By Yuanyan (Serverless & Engineering Performance Director, Alibaba CBU Technology Department)
First of all, I would like to introduce the business scenario. 1688 is an online shopping platform affiliated with the Domestic Core Business Unit (CBU) of Alibaba Group. It is the earliest business of Alibaba and has a history of more than ten years. We are mainly responsible for 1688.com on the PC end and the Alibaba mobile app. 1688 is currently the largest Class B e-commerce trading platform in China. It is aimed at B2B e-commerce scenarios and provides e-commerce trading channels for small and medium-sized enterprises, such as retail, wholesale, distribution, and processing customization.
I work on the Wireless Server Technical Team of 1688. The team provides business support of the mobile side and is responsible for the construction of various scenarios inside the 1688 app, such as home page recommendations and commodity details. It is a typical e-commerce business scenario.

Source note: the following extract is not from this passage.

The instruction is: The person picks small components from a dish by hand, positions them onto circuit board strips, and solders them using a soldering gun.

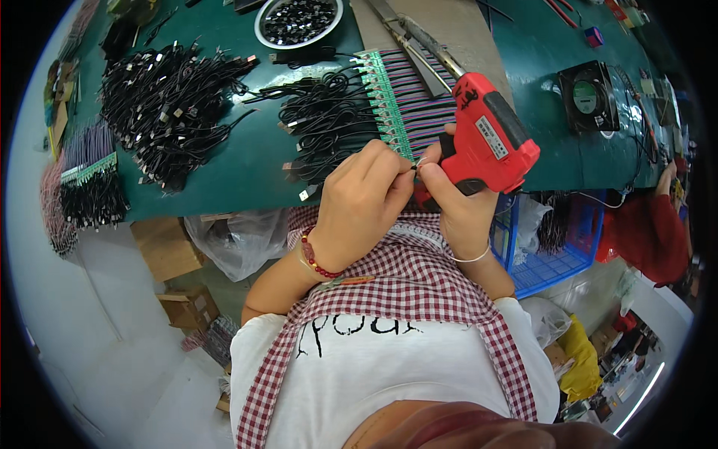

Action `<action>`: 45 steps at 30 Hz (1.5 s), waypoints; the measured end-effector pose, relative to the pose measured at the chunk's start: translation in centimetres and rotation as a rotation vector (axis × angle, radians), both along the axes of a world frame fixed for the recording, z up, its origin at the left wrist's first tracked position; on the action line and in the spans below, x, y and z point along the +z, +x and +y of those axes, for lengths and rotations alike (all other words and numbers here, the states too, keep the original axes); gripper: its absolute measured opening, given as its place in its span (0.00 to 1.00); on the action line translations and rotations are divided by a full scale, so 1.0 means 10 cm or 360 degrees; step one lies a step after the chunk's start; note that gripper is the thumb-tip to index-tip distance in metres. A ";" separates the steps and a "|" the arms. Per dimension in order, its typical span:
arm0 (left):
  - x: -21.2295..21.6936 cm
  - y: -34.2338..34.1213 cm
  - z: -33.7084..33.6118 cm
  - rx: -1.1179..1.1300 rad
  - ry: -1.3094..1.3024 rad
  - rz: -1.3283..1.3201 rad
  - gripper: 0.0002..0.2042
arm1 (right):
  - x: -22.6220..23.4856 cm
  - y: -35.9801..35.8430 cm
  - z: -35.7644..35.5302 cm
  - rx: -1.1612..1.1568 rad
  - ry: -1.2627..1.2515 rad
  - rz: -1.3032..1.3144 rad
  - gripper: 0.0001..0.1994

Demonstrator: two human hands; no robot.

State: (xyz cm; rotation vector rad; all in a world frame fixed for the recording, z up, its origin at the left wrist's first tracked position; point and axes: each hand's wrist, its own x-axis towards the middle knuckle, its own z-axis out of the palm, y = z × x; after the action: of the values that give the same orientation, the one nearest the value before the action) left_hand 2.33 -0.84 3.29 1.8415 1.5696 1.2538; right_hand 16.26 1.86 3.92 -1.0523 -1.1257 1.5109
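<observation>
Across your green counter [239,161], the heap of black cables [161,108] lies between 9 and 10 o'clock from your hands, and the row of green boards [384,105] sits just short of 12. The red gun [490,135] is at 2 o'clock, apparently held in your right hand [464,209]. Your left hand [364,183] pinches a small black lead [414,167], right between your hands. Your right thumb meets its index finger beside it; whether they grip it too, you can't tell. The step looks like preparing the lead's end; next calls for a steady pinch.
</observation>
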 end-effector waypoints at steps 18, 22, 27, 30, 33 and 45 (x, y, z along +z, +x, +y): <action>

E-Commerce Business Scenario
FaaS Efficiency Improvement Practices in 1688 Complex Business Scenarios
The exploration of 1688 on Function as a Serverless (FaaS) technology dates back to around 2015. At that time, the biggest business goal of the whole Alibaba group was ALL IN WIRELESS. When the mobile Internet emerged, it was necessary to transfer the PC-side business (whether Taobao or 1688) to the mobile-side and generate an app to seize the mobile traffic.

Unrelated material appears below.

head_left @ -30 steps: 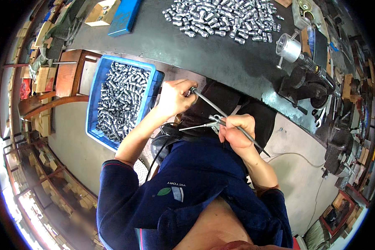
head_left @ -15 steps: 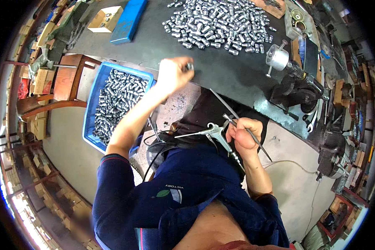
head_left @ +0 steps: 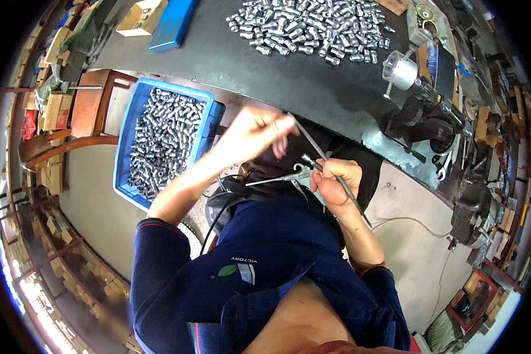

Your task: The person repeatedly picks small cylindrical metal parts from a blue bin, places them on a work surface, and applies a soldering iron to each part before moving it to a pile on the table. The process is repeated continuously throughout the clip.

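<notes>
My left hand (head_left: 256, 134) is over my lap near the table edge, its fingers curled and slightly blurred at the upper tip of a long thin metal rod (head_left: 310, 139). Whatever those fingers hold is hidden. My right hand (head_left: 338, 182) is closed around the rod, which slants down past the palm. A short piece with a silver, cylinder-like end (head_left: 308, 159) sticks out beside the rod from the same grip. Below my hands an air blow gun (head_left: 298, 177) with a long nozzle lies across my lap.
Silver metal fittings (head_left: 312, 29) are heaped on the dark table (head_left: 218, 68). A blue bin (head_left: 123, 162) of similar fittings stands at left beside a wooden chair (head_left: 91, 106). A blue case (head_left: 172, 26) and an open box (head_left: 140, 17) lie far left; a clamped chuck device (head_left: 401, 71) stands right.
My left hand has moved from above the table edge, where it held a small metal fitting, down and right to the rod's tip. My right hand has shifted slightly left and up.
</notes>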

Under such a large business background, the solution of 1688 is to set up a wireless server. The service interface of the PC stock is called through the microservice system, and then some lightweight service Logic Composer and UI layer mapping are carried out for the mobile service at the front desk. Finally, the service interface with the same service capability can be quickly provided for the app through the mobile gateway.
The function iteration of the mobile Internet terminal is fast. There are some problems in this mode. The construction, development, deployment, and debugging time of the traditional microservice system is long, while the business changes for the front desk are frequent. The dislocation between technical capabilities and business demands pushes us to find better solutions.
FaaS's landing within CBU has gone through two major stages. In the first phase, the department developed a set of dynamic loading systems in 2015 based on JVM. It can realize fast release, fast launch, hot deployment, etc., realizing the effect of FaaS. In the second phase, starting from last year, we co-built with the Alibaba Cloud FC Team to replace the base of the entire FaaS capability with Alibaba Cloud Function Compute (FC) to obtain better Auto Scaling and container isolation capabilities.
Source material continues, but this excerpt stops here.